Design/methodology/approach
Based on existing empirical research and frameworks of axiomatic design, product architecture, and product development process, the paper proposes a simple model of functional and structural design to examine how engineers' ways of thinking differ among mechanical, electric and software engineers.
Findings
This paper argues that products and artifacts tend to become complex (often with integral architecture) when customers' functional requirements become more demanding and societal/technological constraints become stricter, and that complex mechanical products are often accompanied by electronic control units with complex functions. This implies that designing complex mechanical products often requires intensive coordination among mechanical, electric and software engineers. This, however, is not easy, as engineers' way of thinking is often different among the three areas: mechanical engineers want to complete structural design information first to build prototypes; electrical and software engineers (the latter in particular) request complete functional information first.

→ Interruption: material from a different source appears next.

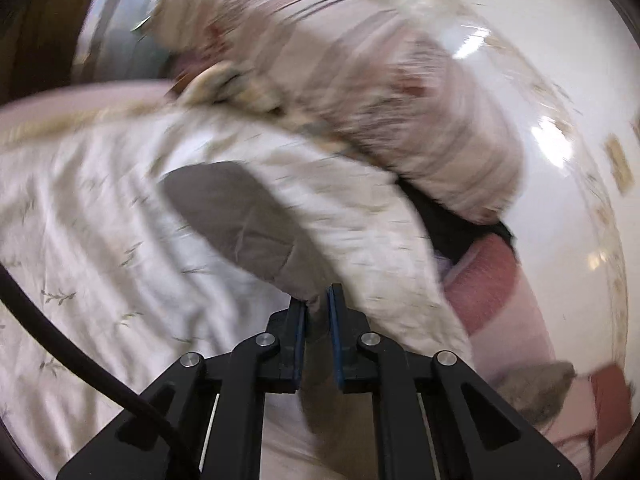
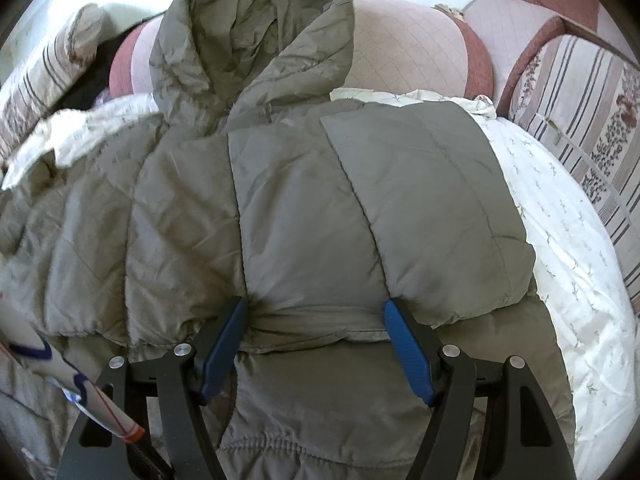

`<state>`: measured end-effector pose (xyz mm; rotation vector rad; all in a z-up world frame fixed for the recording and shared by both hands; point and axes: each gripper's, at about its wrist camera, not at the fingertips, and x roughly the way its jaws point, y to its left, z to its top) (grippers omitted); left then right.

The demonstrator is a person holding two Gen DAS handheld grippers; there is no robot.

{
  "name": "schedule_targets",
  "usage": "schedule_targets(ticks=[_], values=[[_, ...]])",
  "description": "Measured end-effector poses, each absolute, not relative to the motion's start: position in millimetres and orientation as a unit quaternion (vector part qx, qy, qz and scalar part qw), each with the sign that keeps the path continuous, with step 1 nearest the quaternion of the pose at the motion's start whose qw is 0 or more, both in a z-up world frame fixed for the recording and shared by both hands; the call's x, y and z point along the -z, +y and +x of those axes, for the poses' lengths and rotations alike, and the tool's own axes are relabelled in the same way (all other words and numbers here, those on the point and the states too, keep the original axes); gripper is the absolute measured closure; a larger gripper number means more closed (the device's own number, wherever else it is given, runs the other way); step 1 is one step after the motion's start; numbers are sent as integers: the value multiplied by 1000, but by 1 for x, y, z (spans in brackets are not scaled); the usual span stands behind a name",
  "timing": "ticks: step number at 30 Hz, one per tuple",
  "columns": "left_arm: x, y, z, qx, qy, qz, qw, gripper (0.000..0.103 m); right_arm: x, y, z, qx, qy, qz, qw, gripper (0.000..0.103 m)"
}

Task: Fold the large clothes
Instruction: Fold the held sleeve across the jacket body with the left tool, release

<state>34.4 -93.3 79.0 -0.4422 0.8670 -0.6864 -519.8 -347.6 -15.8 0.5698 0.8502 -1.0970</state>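
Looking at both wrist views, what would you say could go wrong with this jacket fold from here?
1. The left gripper pinches only a small tip of the jacket; a tug may slip it free.
2. The right gripper stands wide around the folded sleeve, so the fold could spring back.
3. The white sheet is bunched over the jacket and might be dragged along.

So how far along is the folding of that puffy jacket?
Partly done. One sleeve already lies folded across the grey hooded jacket. In hand: the left gripper is shut on a fold of grey fabric; the right gripper presses open-jawed onto the jacket. The hood still lies unfolded.
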Motion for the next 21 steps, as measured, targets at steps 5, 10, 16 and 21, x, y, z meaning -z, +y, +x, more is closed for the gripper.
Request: schedule_targets(ticks=[5,10,16,21], values=[[-143,-125,-39,394,344,-151,838,93,-21,-345,-544,509,310,276,755,27],[-168,-182,-150,487,307,-35,817,93,-51,-352,-583,532,241,312,749,24],[-77,-254,-295,556,342,179,736,90,-58,-359,-620,548,194,359,730,24],[-20,-276,-369,505,257,366,738,78,-64,-355,-632,536,183,367,738,24]])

Research limitations/implications
In order to solve the above‐mentioned mechanical‐electrical‐software coordination problem, engineers need to share basic design concept of the product in question. Heavy‐weight product managers who infuse the product concept to the project members might be the key to this coordination. Companies may need to make sure that their product development processes are friendly to all of the three groups of engineers.
Originality/value
Although designing complex artifacts has been a popular research theme since H. Simon's seminal work, issues of organizational coordination for developing complex products, with increasing managerial importance, need further research. With an empirical case of the automobile and electronic products, the present paper is unique in that it combines frameworks of product development processes, product architectures, and organizational capabilities.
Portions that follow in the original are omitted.